Some of it inspired by Iterator.buffered. Note that peek is a misleading name, as it may block -- and so will hasNext.

// fairness enabled -- you probably want to preserve order...
// alternatively, disable fairness and increase buffer to be 'big enough'
private val queue = new java.util.concurrent.ArrayBlockingQueue[Option[T]](1, true)

// the following block provides you with a potentially blocking peek operation
// it should `queue.take` when the previous peeked head has been invalidated
// specifically, it will `queue.take` and block when the queue is empty
private var head: Option[T] = _
private var headDefined: Boolean = false
private def invalidateHead() { headDefined = false }
private def peek: Option[T] = {
  if (!headDefined) {
    head = queue.take()
    headDefined = true
  }
  head
}

def iterator = new Iterator[T] {

  // potentially blocking; only false upon taking `None`
  def hasNext = peek.isDefined

  // peeks and invalidates head; throws NoSuchElementException as appropriate
  def next: T = {
    val opt = peek; invalidateHead()
    if (opt.isEmpty) throw new NoSuchElementException
    else opt.get
  }
}

Alternative: Iteratees

Iterator-based solutions will generally involve more blocking.

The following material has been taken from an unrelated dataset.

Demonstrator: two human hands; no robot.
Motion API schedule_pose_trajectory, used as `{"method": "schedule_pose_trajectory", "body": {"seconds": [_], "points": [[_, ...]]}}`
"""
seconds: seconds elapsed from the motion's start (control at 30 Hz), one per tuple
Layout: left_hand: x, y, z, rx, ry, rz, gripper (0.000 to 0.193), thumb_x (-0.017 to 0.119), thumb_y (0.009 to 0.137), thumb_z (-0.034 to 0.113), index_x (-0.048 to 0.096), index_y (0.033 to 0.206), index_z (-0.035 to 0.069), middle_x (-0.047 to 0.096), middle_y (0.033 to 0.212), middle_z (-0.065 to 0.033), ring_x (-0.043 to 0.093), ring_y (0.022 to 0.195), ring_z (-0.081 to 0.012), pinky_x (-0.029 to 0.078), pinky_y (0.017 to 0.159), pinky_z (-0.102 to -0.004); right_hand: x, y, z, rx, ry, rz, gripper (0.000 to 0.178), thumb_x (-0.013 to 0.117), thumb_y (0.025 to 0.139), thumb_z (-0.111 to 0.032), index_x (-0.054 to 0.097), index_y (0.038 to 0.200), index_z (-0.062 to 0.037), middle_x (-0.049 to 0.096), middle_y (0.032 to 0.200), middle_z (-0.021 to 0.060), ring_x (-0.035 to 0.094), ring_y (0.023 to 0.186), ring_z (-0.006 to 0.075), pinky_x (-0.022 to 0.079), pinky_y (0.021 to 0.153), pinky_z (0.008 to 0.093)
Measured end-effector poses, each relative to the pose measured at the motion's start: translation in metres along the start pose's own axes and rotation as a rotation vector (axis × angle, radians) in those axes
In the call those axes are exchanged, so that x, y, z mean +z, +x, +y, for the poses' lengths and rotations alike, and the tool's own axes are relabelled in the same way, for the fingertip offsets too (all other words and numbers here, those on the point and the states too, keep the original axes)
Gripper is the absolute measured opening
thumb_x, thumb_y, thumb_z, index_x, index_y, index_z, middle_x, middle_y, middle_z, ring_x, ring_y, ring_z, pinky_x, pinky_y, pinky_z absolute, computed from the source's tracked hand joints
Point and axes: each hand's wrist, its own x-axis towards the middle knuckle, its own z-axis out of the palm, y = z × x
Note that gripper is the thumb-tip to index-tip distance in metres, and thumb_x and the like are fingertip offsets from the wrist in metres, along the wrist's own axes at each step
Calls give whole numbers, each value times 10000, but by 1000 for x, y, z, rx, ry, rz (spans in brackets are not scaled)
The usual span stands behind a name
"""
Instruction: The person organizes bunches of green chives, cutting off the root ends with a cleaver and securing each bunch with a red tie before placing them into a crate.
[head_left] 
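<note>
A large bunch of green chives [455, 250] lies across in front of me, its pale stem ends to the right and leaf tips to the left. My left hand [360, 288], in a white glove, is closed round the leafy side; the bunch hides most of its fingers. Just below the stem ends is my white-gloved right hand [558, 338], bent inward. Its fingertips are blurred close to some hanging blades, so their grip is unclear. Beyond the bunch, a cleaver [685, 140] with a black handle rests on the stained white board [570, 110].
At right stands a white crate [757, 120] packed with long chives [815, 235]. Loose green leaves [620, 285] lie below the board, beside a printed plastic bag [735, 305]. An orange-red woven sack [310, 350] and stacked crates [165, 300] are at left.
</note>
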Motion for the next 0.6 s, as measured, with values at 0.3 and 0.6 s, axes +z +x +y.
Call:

Conceptually, you could use continuations on the thread doing the iteration to avoid blocking the thread, but continuations mess with Scala's for-comprehensions, so no joy down that road.

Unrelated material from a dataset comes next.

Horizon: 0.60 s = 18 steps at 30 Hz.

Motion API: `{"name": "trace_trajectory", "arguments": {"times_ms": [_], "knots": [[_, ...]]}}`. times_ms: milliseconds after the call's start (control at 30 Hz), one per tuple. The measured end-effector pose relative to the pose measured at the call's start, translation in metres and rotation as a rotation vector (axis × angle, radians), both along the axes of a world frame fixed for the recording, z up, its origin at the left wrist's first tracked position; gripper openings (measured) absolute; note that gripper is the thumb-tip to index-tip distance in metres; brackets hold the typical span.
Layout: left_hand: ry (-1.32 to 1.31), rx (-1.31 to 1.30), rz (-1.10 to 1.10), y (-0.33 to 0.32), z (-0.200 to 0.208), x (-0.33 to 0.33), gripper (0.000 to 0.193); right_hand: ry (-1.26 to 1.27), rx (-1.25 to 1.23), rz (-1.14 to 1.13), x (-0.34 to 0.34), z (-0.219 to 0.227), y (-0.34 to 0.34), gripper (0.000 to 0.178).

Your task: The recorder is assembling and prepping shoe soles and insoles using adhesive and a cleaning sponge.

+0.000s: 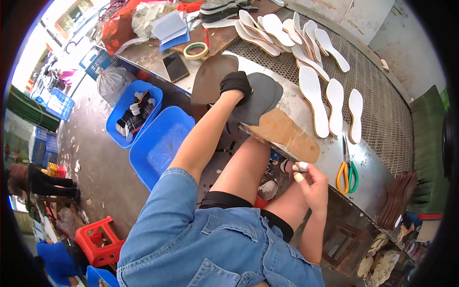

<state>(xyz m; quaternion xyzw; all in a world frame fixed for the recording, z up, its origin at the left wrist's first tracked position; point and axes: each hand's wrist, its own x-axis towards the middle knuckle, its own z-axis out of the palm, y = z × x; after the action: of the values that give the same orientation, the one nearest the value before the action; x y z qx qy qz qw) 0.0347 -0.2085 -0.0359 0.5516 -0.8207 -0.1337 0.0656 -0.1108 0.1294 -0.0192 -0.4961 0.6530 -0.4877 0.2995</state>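
Observation:
My left hand, in a black glove, is bunched over the inner edge of a dark grey flat piece at the table edge. Its fingers are mostly hidden, and so is whatever they grip. A dark brown rounded piece lies just left of that hand. Bent a little above my thigh, my right hand has pale covers on the thumb and a finger; these are slightly apart, with nothing visible between them. Nearest to it on the table are scissors with orange and green handles. A tan, worn sole-shaped board juts over the table edge.
White insoles lie singly and heaped on the mesh surface. A phone and a tape roll lie at the far left. Blue bins stand on the floor beside my left arm, and a red stool farther left.

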Motion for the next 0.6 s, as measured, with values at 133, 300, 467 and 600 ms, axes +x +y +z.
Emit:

Alternatively, you could consider an iteratee-based solution. Iteratees are different than iterators in that the consumer isn't responsible for advancing the iteration -- the producer is. With iteratees, the consumer basically folds over the entries pushed by the producer over time. Folding each next entry as it becomes available can take place in a thread pool, since the thread is relinquished after each fold completes.

You won't get nice for-syntax for iteration, and the learning curve is a little challenging, but if you feel confident using a foldLeft you'll end up with a non-blocking solution that does look reasonable on the eye.

To read more about iteratees, I suggest taking a peek at PlayFramework 2.X's iteratee reference. The documentation describes their stand-alone iteratee library, which is 100% usable outside the context of Play. Scalaz 7 also has a comprehensive iteratee library.